4. Treatment of capital gains as income from other sources:
The AO treated long-term capital gains from the sale of shares as income from other sources. The Tribunal found that the addition was made without any incriminating material found during the search. Following the decision for the assessment year 2003-04, the Tribunal held that the addition was not sustainable and directed its deletion.

5. Addition of unexplained cash receipts:
The AO added Rs. 1,50,000 as unexplained cash receipts, assuming it to be rental income. The Tribunal found that the entries in the seized documents were related to payments and receipts and were already included in the income declared by the assessee. The Tribunal upheld the deletion of the addition by the Commissioner of Income-tax (Appeals).

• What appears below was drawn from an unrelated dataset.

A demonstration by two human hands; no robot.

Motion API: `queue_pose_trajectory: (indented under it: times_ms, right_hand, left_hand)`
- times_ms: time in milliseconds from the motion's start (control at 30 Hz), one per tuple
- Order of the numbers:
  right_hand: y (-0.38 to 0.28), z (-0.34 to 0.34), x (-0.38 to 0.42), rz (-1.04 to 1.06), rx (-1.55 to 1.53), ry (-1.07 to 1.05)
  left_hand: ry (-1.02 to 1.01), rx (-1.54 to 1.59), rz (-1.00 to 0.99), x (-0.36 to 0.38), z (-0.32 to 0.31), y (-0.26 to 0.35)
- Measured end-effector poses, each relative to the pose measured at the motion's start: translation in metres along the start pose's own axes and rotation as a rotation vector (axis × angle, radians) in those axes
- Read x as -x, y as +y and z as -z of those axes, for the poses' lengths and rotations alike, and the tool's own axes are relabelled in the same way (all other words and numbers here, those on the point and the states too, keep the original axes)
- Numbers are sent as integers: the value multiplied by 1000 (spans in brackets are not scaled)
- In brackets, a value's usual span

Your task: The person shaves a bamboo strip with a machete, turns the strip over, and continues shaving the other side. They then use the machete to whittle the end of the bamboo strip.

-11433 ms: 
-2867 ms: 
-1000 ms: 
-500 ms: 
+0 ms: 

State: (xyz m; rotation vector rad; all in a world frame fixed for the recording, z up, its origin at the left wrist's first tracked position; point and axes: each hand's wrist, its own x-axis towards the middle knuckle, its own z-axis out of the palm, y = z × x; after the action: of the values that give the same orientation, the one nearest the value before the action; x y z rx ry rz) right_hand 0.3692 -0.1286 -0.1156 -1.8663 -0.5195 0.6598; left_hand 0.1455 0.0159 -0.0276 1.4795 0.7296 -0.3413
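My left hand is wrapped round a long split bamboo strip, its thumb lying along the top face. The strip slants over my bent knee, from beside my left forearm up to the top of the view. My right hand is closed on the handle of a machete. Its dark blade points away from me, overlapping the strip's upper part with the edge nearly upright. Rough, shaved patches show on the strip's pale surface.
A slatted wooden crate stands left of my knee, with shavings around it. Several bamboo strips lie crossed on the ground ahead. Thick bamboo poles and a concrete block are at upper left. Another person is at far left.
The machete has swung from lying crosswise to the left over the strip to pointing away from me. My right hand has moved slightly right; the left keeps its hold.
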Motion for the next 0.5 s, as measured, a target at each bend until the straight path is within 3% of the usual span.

6. Addition of unexplained loans under Section 68:
The AO added Rs. 4,25,000 as unexplained loans under Section 68. The Tribunal found that the addition was made without any incriminating material. It held that the addition was beyond jurisdiction and rightly deleted by the Commissioner of Income-tax (Appeals).

7. Addition of unexplained jewelry under Section 69B:
The AO added Rs. 16,58,750 as unexplained investment in jewelry. The Tribunal found that the jewelry was covered under the declaration made by the assessee under Section 132(4) and accepted by the Department. The Tribunal upheld the deletion of the addition by the Commissioner of Income-tax (Appeals).

8. Telescoping of unaccounted income:
The AO added Rs. 6,00,000 as unaccounted brokerage and commission income. The Tribunal found that the Commissioner of Income-tax (Appeals) granted the benefit of telescoping without proper reasoning. The Tribunal reversed this decision and upheld the addition made by the AO.

Conclusion:
The Tribunal allowed the appeals of the assessee, deleted the additions made by the AO, and dismissed the appeals of the Revenue where applicable. The decisions were based on the absence of incriminating material and adherence to legal precedents.